• _WHAT YOU ARE ASKED TO DO_
Could you filter the records below and return each line that holds "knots"?

• _DATA_
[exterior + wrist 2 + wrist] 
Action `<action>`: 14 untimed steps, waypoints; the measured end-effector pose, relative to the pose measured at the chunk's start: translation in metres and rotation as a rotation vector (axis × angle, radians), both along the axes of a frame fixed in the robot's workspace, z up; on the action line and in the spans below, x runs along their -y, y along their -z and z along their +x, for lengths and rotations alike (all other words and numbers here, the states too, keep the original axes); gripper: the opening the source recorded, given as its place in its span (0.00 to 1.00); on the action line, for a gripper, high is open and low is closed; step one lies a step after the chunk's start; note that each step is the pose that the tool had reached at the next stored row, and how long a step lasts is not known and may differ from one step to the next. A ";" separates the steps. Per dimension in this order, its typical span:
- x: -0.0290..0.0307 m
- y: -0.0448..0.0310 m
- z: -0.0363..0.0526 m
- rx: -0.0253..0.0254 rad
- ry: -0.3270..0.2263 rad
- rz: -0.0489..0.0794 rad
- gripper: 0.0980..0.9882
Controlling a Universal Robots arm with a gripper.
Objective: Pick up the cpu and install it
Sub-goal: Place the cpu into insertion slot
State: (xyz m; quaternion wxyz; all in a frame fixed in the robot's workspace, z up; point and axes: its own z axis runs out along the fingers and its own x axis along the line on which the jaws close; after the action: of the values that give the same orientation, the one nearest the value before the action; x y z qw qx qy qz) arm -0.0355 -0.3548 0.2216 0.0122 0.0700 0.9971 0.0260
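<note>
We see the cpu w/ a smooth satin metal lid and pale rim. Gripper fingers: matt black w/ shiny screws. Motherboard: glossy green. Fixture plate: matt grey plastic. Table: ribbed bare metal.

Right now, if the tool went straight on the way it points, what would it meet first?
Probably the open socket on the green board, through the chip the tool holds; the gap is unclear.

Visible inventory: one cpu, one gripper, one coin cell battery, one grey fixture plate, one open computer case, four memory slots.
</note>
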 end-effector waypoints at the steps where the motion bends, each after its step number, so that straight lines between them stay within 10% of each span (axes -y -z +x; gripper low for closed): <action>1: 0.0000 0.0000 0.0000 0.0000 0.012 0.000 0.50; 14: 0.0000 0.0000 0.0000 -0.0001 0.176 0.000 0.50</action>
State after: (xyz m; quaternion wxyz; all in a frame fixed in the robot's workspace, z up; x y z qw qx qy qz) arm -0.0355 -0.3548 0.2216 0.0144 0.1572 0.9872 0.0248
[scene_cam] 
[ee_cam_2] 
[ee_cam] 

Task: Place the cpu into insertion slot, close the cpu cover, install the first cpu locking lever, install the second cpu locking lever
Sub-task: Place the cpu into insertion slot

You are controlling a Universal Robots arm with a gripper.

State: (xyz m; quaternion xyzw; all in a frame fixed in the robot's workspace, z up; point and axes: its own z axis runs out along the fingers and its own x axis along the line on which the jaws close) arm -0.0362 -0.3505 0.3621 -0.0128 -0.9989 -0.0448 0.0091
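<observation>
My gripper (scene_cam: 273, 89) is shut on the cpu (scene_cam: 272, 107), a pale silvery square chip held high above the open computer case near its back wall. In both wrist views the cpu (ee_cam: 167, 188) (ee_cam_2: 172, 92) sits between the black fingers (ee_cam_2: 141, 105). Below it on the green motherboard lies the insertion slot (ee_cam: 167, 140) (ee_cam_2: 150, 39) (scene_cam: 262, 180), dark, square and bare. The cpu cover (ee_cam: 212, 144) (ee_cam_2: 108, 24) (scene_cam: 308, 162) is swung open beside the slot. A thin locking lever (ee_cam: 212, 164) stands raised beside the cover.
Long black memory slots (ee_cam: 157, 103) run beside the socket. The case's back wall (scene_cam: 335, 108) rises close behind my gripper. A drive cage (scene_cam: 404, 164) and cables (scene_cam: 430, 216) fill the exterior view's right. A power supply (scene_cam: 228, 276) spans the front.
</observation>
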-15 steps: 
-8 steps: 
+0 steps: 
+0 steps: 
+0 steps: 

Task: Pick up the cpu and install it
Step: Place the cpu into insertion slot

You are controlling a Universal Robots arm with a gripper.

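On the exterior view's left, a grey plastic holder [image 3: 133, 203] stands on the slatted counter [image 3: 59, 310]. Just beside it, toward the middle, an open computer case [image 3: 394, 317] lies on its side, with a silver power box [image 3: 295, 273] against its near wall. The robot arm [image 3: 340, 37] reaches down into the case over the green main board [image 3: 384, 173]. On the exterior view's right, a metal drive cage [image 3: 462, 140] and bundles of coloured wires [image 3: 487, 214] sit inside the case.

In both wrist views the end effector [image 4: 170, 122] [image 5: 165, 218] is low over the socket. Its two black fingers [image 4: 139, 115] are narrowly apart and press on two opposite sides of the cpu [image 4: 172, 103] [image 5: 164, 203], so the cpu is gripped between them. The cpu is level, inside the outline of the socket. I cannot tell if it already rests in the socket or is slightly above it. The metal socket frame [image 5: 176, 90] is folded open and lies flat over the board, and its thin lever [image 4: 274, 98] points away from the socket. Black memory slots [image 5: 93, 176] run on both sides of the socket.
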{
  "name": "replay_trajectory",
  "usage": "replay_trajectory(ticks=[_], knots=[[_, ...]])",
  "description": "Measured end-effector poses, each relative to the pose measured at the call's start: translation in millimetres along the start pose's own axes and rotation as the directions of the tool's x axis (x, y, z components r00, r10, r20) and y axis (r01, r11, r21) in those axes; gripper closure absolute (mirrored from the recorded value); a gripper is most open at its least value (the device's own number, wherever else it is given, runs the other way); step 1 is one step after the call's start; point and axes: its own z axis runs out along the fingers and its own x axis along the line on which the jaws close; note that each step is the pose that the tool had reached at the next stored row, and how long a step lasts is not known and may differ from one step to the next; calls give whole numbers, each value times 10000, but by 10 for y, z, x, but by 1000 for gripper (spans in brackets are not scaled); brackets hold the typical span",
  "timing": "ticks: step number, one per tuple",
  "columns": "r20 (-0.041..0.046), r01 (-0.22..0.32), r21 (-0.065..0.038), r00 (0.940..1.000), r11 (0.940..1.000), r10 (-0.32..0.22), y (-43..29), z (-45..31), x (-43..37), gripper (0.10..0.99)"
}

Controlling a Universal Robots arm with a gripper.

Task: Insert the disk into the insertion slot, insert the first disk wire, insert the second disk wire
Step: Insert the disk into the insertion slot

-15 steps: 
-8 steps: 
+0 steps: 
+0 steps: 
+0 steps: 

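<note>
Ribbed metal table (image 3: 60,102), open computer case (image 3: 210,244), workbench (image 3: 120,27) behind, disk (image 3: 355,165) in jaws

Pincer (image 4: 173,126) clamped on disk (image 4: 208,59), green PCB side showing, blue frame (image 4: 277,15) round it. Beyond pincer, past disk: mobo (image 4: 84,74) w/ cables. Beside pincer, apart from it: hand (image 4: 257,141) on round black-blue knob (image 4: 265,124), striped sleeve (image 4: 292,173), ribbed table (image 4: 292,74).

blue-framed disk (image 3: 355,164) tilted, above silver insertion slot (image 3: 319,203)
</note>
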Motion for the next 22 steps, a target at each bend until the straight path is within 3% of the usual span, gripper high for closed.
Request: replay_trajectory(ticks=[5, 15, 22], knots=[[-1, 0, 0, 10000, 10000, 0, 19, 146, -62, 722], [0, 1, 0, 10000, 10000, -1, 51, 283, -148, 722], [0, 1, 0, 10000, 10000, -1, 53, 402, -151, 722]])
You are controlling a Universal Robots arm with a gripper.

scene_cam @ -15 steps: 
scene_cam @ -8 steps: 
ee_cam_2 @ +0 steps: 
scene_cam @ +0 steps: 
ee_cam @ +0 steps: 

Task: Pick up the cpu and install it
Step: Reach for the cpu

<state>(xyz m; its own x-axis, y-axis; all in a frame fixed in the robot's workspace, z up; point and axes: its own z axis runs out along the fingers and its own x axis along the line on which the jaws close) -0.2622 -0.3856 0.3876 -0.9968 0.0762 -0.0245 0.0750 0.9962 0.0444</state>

• _EXERCISE RESPONSE_
  "usage": "replay_trajectory(ticks=[_], knots=[[_, ...]])",
Request: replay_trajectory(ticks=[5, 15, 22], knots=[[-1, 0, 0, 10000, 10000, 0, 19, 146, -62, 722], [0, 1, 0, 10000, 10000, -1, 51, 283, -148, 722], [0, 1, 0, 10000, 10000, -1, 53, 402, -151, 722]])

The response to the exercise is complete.